TASK BRIEF
Some lines below may hold the string "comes". Count them and give only the total.

---+---

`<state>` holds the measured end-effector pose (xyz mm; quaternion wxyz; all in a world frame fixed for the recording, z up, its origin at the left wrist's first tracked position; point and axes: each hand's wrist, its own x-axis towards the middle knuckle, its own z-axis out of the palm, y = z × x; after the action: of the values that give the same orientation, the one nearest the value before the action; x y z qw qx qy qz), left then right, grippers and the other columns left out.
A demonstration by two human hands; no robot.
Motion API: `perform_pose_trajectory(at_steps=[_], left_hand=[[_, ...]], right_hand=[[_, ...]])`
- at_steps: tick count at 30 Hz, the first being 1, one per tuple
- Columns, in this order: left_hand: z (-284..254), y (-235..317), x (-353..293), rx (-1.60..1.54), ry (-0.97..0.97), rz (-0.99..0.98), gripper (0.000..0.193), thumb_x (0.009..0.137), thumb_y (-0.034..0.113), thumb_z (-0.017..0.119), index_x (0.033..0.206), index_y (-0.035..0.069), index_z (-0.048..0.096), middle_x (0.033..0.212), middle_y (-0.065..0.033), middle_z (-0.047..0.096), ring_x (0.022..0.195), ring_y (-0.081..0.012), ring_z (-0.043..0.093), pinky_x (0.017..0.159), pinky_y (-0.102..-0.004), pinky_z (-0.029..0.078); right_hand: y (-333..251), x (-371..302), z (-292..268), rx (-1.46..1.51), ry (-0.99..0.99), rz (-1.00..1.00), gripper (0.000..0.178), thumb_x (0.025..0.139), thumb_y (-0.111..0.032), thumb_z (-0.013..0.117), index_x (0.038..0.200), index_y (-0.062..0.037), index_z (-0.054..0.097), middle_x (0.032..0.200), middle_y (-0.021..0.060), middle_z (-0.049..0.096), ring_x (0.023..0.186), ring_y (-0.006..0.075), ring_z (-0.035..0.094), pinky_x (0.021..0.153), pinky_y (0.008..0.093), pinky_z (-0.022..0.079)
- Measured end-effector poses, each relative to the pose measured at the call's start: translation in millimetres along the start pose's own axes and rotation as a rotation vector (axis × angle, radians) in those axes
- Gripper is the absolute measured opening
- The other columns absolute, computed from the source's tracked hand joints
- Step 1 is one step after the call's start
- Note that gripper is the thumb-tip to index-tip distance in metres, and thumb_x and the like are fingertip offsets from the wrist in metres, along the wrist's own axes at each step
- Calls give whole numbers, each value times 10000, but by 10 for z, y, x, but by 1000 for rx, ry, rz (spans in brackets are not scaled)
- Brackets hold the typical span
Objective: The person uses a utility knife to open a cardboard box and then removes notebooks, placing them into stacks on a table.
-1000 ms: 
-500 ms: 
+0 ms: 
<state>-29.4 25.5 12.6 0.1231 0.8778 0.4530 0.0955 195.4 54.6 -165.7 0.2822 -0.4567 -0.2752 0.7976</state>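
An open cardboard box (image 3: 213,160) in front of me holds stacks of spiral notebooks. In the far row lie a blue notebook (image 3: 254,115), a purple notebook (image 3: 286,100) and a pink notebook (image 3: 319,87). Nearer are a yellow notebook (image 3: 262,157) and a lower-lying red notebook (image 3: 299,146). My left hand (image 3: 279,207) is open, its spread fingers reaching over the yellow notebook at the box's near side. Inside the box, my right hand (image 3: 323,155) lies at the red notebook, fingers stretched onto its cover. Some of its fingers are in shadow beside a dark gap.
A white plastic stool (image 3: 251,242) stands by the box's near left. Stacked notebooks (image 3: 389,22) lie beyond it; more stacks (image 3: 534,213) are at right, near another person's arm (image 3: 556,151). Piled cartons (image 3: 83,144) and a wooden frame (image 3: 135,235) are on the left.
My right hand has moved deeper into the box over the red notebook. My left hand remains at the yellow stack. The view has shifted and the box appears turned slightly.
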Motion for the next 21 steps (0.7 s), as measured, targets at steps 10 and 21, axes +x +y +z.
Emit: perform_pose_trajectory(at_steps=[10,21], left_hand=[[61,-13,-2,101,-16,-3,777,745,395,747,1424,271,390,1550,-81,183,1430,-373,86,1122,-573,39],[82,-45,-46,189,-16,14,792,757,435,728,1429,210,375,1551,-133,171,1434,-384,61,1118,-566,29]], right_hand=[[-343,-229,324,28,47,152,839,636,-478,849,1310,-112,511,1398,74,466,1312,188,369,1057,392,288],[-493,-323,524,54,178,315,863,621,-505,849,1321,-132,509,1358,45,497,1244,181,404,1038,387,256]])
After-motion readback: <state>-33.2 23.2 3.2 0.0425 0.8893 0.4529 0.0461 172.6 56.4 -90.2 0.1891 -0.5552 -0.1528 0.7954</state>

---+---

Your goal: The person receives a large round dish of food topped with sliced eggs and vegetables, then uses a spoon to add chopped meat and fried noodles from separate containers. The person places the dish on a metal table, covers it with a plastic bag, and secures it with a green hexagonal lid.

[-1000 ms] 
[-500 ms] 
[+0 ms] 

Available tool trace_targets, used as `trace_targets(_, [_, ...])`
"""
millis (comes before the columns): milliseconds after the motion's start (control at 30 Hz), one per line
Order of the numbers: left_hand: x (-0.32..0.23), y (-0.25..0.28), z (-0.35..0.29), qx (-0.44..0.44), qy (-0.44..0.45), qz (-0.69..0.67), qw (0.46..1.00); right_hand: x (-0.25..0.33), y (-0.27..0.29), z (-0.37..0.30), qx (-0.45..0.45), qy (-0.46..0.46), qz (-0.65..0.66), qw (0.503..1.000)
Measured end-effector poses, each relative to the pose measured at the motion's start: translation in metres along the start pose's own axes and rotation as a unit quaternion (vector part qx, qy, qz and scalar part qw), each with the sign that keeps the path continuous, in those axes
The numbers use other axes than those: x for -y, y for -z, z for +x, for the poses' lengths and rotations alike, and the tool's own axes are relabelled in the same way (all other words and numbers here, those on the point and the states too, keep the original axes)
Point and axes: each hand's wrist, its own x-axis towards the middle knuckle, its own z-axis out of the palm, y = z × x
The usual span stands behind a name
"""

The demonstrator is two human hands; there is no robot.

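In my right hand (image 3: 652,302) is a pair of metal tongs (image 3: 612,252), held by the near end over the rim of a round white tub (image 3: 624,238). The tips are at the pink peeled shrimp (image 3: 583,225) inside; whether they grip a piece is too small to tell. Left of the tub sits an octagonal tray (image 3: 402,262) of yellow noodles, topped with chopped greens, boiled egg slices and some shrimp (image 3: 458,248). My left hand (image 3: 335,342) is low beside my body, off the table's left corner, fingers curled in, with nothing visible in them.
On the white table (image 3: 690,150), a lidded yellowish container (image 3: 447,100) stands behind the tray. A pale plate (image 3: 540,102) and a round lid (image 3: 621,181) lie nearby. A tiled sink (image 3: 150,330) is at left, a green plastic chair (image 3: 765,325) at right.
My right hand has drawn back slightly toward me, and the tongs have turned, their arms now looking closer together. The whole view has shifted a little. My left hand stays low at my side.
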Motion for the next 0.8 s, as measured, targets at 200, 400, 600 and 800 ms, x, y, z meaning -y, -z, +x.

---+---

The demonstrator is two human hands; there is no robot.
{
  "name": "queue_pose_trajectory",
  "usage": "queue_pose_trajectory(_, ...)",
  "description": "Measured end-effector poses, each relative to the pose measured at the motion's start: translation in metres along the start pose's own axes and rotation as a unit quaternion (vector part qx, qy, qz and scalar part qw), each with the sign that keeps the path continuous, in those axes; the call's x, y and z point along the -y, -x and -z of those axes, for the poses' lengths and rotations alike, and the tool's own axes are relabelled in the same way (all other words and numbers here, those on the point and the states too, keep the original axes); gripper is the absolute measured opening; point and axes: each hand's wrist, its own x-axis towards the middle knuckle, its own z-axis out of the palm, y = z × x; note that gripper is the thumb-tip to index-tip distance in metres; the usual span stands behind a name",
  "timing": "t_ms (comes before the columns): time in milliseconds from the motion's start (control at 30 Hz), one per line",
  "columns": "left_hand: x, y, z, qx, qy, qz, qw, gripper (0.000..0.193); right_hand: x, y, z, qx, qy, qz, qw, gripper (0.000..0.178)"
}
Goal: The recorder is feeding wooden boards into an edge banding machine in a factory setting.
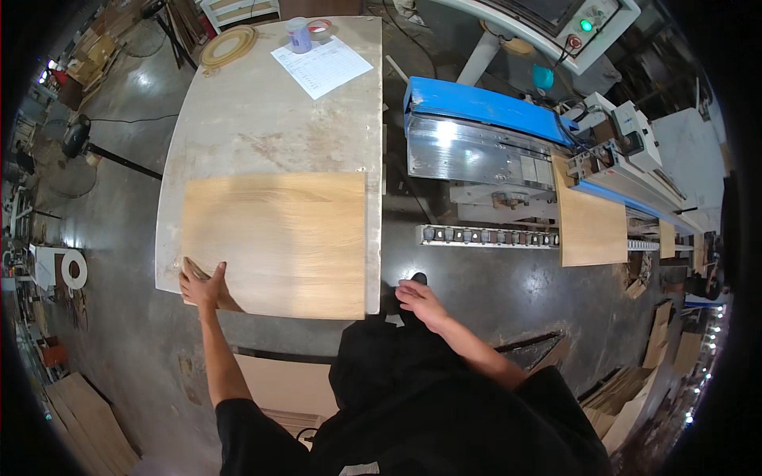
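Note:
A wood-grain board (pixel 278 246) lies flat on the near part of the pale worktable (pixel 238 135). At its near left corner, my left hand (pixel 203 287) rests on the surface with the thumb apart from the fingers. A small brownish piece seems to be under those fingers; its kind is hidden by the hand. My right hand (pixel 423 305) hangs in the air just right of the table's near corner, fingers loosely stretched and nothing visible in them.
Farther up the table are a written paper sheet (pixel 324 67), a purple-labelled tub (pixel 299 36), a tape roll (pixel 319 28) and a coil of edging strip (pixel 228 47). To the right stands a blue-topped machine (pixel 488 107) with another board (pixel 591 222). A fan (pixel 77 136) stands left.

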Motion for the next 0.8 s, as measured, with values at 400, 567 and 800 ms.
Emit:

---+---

EXERCISE RESULT
2